Dr. Sue Peabody
Sue Peabody is an associate professor at Washington State University Vancouver and president of the French Colonial Historical Society. She is an internationally renowned historian whose dynamic work examines the historical origins and intersections of gender, race, and slavery in the French Atlantic. Dr. Peabody has received numerous awards and invitations to present her work at some of the most prestigious universities in the United States, including Harvard University’s Atlantic History Seminar, Yale University’s Gilder Lehrman Center for the History Slavery, Resistance, and Abolition, and the upcoming Stanford Program in History and Philosophy of Science and Technology Colloquia.
Peabody’s work on the historical origins of race reveals the remarkably complex and interesting roots of this intellectual and social category. Her books (There Are No Slaves in France”: The Political Culture of Race and Slavery in the Ancien Régime [Oxford University Press, 1996], available as an e-book (see links on right),and The Color of Liberty: Histories of Race in France [Duke University Press, 2003]) and articles show how French understandings of race are fluid, invented and political – and distinct from those of the United States and elsewhere in the Atlantic world.
Dr. Peabody’s interest in the origins of racism grew out of her experience as a white student in the recently integrated public schools in Washington DC in the late 1960s and 1970s. These same schools taught her the French language, setting the groundwork for later travels and studies in France. In graduate school at the University of Iowa, Dr. Peabody’s unique perspective led her to examine the legal status of blacks in eighteenth-century France and to question France’s supposedly “colorblind” approach to racial equality.
In her classroom today, Dr. Peabody asks students to reflect upon the workings of race-thinking in their own lives. She emphasizes that race-thinking affects everyone as it reinforces economic and political privilege. Many students find it tremendously liberating to acknowledge the fact that we are all prejudiced: we pre-judge people all the time based upon appearance – including race. Dr. Peabody’s classes teach students to see that difference is real; what we need to learn is how to listen to one another’s experiences and understand how our personal histories have led us to become the people that we are today.

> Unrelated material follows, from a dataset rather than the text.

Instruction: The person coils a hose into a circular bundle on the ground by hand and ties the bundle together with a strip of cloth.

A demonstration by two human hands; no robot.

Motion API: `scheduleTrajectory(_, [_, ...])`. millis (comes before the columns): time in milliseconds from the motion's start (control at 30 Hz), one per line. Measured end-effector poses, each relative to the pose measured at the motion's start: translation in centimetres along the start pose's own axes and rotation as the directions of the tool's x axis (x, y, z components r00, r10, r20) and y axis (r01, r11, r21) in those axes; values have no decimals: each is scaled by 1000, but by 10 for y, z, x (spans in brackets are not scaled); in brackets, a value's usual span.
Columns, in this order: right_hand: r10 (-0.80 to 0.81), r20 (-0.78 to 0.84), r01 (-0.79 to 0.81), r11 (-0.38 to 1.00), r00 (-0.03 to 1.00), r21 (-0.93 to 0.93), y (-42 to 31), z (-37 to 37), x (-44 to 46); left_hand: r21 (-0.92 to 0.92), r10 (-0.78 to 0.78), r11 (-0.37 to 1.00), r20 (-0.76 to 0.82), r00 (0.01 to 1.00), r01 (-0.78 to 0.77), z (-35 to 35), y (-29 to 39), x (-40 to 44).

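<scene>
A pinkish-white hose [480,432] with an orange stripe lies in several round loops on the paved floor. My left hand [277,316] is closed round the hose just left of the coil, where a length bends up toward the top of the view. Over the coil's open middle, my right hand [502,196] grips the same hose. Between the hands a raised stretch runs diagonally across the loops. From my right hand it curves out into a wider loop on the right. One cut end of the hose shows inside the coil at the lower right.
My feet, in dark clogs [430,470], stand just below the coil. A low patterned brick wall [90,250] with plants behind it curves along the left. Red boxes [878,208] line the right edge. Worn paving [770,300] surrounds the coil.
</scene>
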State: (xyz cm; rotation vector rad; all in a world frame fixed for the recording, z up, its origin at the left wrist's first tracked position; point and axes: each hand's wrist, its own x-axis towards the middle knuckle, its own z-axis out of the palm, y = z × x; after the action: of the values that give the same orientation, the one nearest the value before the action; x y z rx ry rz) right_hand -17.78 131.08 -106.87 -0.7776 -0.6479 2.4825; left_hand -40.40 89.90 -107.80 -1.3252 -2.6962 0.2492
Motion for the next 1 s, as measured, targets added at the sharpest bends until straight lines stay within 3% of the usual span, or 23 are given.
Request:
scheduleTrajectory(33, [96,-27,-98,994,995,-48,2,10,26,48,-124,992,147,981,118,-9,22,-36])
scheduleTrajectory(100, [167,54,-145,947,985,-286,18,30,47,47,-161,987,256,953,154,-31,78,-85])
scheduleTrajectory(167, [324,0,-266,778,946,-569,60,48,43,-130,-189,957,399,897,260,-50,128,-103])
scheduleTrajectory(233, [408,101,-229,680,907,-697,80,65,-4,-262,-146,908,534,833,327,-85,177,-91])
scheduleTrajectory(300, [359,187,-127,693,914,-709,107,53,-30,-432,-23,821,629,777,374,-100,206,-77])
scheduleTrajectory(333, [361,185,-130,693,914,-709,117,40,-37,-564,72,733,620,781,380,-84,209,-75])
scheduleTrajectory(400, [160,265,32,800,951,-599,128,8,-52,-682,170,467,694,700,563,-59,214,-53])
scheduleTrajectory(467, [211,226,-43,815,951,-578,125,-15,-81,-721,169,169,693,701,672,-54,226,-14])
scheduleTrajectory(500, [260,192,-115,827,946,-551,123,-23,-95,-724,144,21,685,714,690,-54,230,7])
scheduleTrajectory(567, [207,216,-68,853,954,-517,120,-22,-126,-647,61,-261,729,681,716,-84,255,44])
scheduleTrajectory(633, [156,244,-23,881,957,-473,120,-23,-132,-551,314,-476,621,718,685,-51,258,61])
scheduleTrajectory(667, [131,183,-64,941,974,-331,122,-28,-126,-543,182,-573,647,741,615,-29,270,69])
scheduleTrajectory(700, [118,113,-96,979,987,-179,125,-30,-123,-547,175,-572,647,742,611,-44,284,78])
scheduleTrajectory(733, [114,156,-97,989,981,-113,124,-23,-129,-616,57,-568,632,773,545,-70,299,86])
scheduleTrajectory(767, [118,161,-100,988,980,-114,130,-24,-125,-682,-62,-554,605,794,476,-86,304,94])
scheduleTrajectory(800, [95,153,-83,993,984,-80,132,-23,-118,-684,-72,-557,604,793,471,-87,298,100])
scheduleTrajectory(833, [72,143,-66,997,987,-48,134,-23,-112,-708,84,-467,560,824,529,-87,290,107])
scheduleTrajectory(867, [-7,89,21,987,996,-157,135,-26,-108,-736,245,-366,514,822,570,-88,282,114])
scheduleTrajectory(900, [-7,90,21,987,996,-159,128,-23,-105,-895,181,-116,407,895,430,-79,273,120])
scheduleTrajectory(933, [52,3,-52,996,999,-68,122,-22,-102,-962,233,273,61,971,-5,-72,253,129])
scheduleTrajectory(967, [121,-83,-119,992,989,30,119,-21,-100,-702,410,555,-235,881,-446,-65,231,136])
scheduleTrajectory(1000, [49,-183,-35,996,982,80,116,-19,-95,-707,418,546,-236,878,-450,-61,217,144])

Dr. Peabody’s latest book, Slavery Freedom and the Law in the Atlantic World, co-edited with Brazilian scholar Dr. Keila Grinberg (University of Rio de Janeiro) will be published by Bedford Books in March 2007. It contains dozens of legal texts from the French, British, Spanish and Portuguese empires in which slaves and free people of color attempted to secure their freedom through judicial actions during the Age of Revolution and Emancipation (1770-1888).